The effectiveness of the new design is demonstrated in Figure 5. NIH3T3 cells expressing GFP where grown to confluency in 384-well plates and subjected to a 25 μL fluid dispense. Representative images taken of the same well before and after reagent addition show virtually no damage to the cell monolayer. An example of the utility of the angled dispenser tips is their use in monitoring calcium flux with GPCR activation. CHO cells loaded with FluoForté dye (Enzo Biochem) demonstrate a rapid increase in fluorescence due to calcium flux upon stimulation with histamine (Figure 6). Ligand induced G-protein coupled receptor (GPCR) activation is known to result in increased intracellular calcium ion levels. As free calcium ion levels increase their interaction with the calcium sensitive dye results in fluorescence intensity increases. The rapidity of the calcium change requires that the reader dispenser tips be use to add the stimuli.
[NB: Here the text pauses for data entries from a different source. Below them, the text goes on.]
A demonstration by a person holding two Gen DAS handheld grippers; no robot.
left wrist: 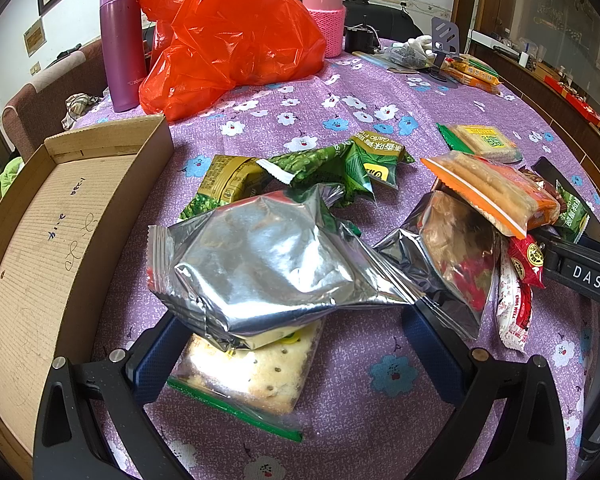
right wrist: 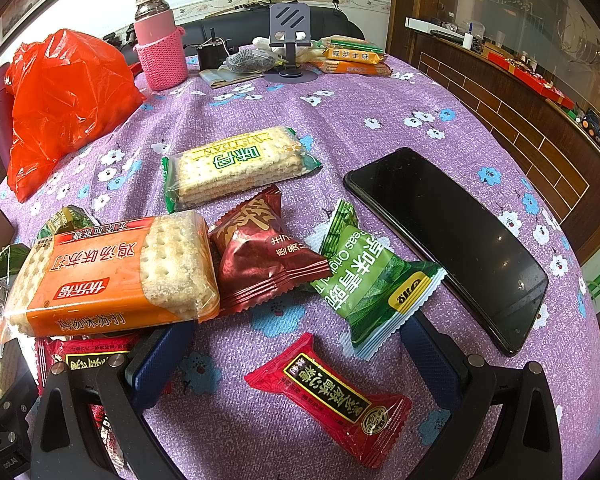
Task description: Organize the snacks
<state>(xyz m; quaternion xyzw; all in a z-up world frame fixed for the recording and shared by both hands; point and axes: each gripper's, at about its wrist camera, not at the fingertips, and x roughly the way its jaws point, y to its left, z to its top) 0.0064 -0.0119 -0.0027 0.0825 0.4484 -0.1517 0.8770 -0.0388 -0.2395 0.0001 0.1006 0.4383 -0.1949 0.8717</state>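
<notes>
1. Hovering low over the pile, the left gripper (left wrist: 292, 344) has its jaws spread wide on either side of a silver foil packet (left wrist: 260, 264), which lies on top of a clear-wrapped cracker pack (left wrist: 256, 376). The blue fingers (left wrist: 156, 364) flank the foil, but I see no squeeze on it; I read the jaws as open, nothing gripped.

2. Over on the other side, the right gripper (right wrist: 296, 364) is open too, jaws parted above a red candy wrapper (right wrist: 332, 396) lying flat on the desk (right wrist: 260, 100). Nothing is held there either.

3. Snacks sit scattered in front: an orange cracker pack (right wrist: 108, 276), a dark red sachet (right wrist: 260, 256) touching it, a green pea packet (right wrist: 368, 276) just beside that, and a green-edged cracker pack (right wrist: 236, 164) farther back. A black phone (right wrist: 448, 244) lies to the right, no snack at all.

4. The likely destination is the cardboard box (left wrist: 64, 220) at the left gripper's left, just beside the pile; what shows of its floor is bare, so I judge sorting has barely begun.

5. Step in hand, by my reading: lining up a grasp on the foil packet.

6. Next move calls for closing gently on the foil alone. It is puffy and slippery, and the cracker pack beneath could drag along. Then lift and swing left over the box wall.
</notes>
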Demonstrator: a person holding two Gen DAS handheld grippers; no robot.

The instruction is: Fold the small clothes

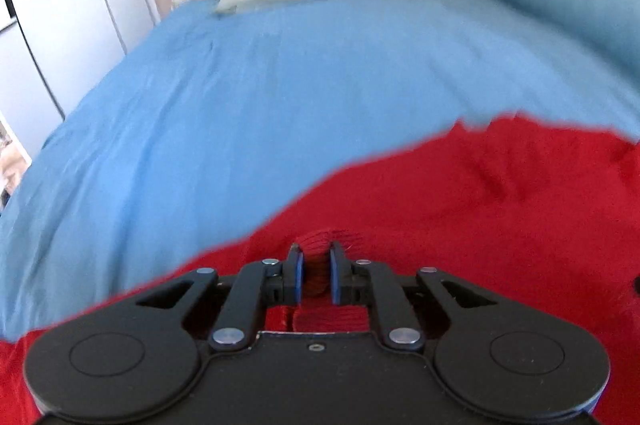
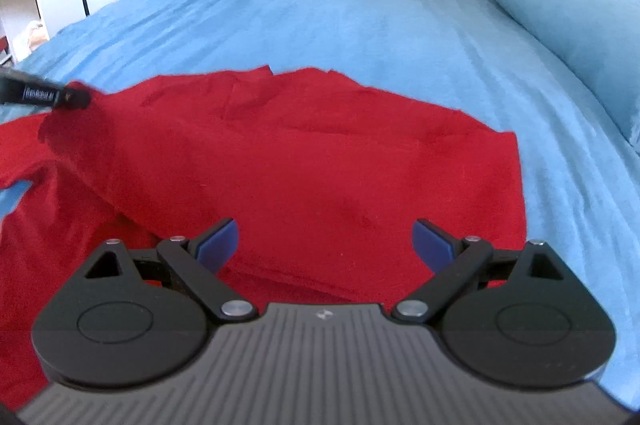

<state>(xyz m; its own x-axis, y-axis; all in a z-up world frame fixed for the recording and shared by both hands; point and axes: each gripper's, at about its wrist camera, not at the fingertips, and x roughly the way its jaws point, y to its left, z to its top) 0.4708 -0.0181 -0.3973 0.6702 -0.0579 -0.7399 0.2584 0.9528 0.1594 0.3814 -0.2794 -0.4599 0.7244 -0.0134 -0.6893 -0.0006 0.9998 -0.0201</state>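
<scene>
Clearly, garment: a red garment (image 2: 304,153) lies spread and rumpled on the blue bed cover (image 2: 360,25), near its front edge.
Left tool: the left tool (image 1: 317,275) has its jaws drawn narrow on a bunched fold of the red cloth, pinched between the blue pads (image 1: 299,275).
Right tool: the right tool (image 2: 325,245) hangs over the garment with jaws wide and nothing between them.
Handling: it looks light, soft and limp, so it will likely sag and drag when lifted; not fragile, and the weave should give grip.
Where to hold: an outer edge or corner looks the best place to take hold.
Hard to tell: what kind of garment it is; its near hem is hidden behind the tool bodies; the left view is blurred.
</scene>
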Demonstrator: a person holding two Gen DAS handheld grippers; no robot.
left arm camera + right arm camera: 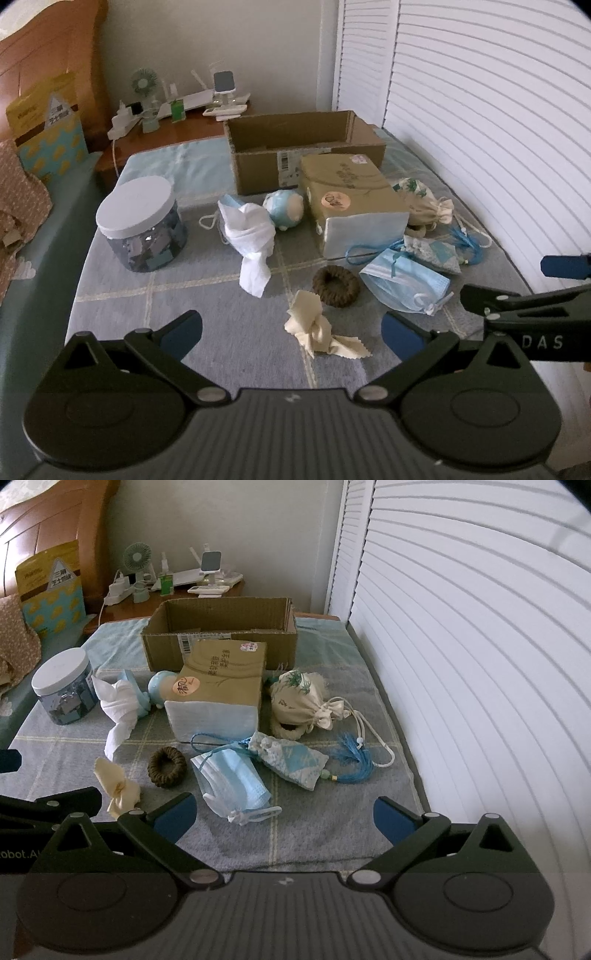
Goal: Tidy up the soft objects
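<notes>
The open cardboard box (221, 635) sits at upper centre of the right wrist view; it looks like the natural bin for the soft things, and nothing shows inside it from here. Just in front of it, at mid-frame, the tissue pack (218, 701) in brown wrapper is the bulkiest soft item: light but wide, likely squashy, best pinched across a short end or a corner.

Right of it, the drawstring pouch (299, 698) looks stuffed and springy; its gathered neck is the firm place to grip. Below the pack, at centre, the blue face mask (232, 779) is thin and floppy, so I would take it through the folded body, not the ear loops. Touching it on the right lies the patterned sachet (291, 762) with a blue tassel (352, 758); grab the padded body, since the cords would slip.

In the left wrist view the white cloth (251, 236) lies at centre-left, limp and light. The brown scrunchie (336, 286) sits lower centre, elastic, easily pinched on one side of its ring. Just below, the cream cloth (317, 330) is the smallest, knotted at its middle, a good hold.

The left gripper (291, 330) is spread wide and empty above the cream cloth. The right gripper (284, 814) is likewise released, holding nothing, near the mask.
</notes>
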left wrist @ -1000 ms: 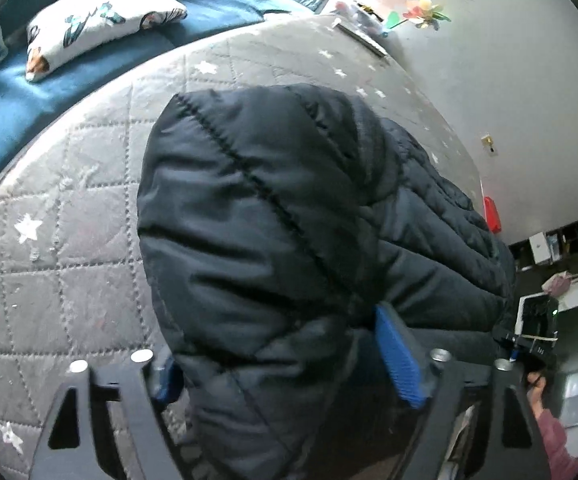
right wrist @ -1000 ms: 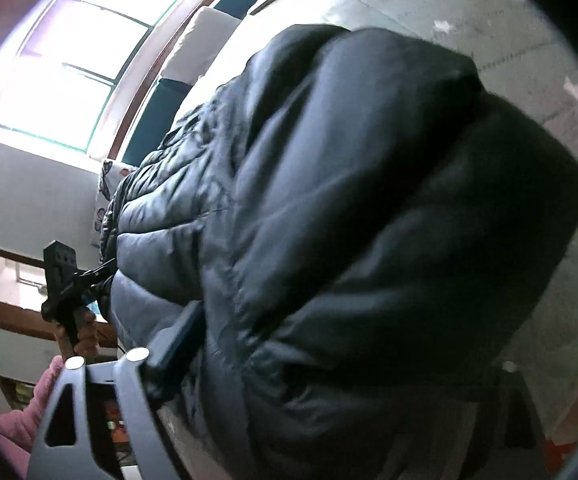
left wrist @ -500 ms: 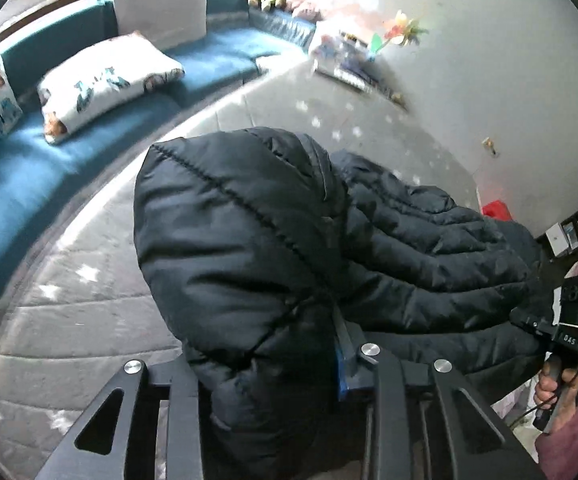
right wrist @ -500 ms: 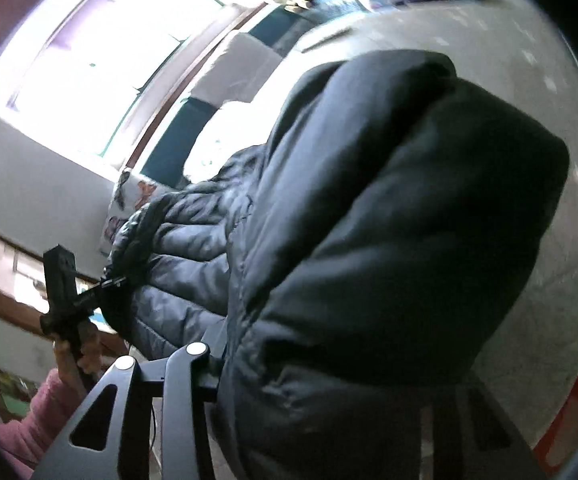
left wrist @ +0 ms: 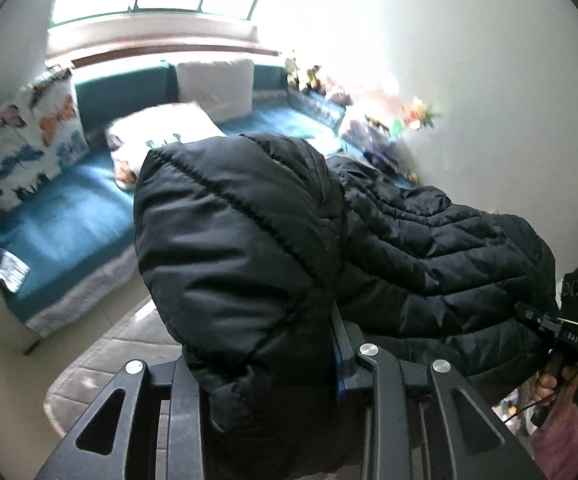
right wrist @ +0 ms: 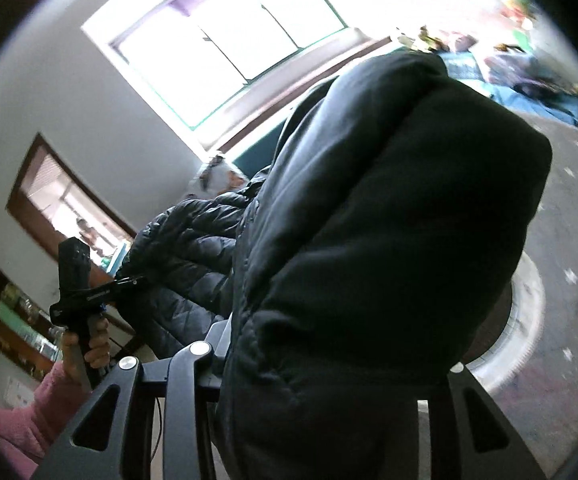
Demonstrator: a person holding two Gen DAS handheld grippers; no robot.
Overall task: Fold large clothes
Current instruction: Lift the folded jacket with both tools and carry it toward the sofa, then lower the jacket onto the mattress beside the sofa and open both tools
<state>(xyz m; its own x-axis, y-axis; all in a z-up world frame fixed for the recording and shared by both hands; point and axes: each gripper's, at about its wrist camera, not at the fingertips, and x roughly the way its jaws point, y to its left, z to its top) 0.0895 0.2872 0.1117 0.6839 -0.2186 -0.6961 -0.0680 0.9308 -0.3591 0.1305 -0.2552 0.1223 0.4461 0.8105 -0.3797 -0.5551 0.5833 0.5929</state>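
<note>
A black quilted puffer jacket (left wrist: 249, 248) hangs in the air between my two grippers, well above the grey star-quilted mat (right wrist: 561, 240). My left gripper (left wrist: 265, 364) is shut on one thick fold of it, with the blue pad (left wrist: 339, 354) pressed against the fabric. My right gripper (right wrist: 329, 360) is shut on another bulky fold of the jacket (right wrist: 389, 220). The right gripper also shows at the far right of the left wrist view (left wrist: 569, 320), and the left gripper at the left of the right wrist view (right wrist: 85, 288).
A blue window-seat cushion (left wrist: 69, 220) with butterfly pillows (left wrist: 29, 140) and a white pillow (left wrist: 213, 84) runs under the window. Toys (left wrist: 409, 116) line the white wall. The mat's rounded edge (left wrist: 101, 364) lies below.
Both grippers have risen and tilted up with the jacket. The mat has dropped out of the view's middle; the window and seat now show. The left jaws closed tighter on the fold.
</note>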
Figure 6. GPCR activation induced Calcium Flux. 20x images of CHO cells loaded with FluoForté before and after stimulation with 1 μM histamine and the fluorescence imaged. Time in seconds after stimulation is indicated in each image.
As stated previously, not all assays are the same when it comes to reagent addition. There are always compromises in regards to reagent volume, concentration, and dispense rate with optimization. With homogeneous assays, the key element is typically adequate mixing without spilling or overflow of liquids inside the reader. Live cell-based assays have an added layer of complexity in that the adhered cells need to be maintained within the context of adequate fluid mixing. The angled dispense tip is another tool that can be used for assay optimization.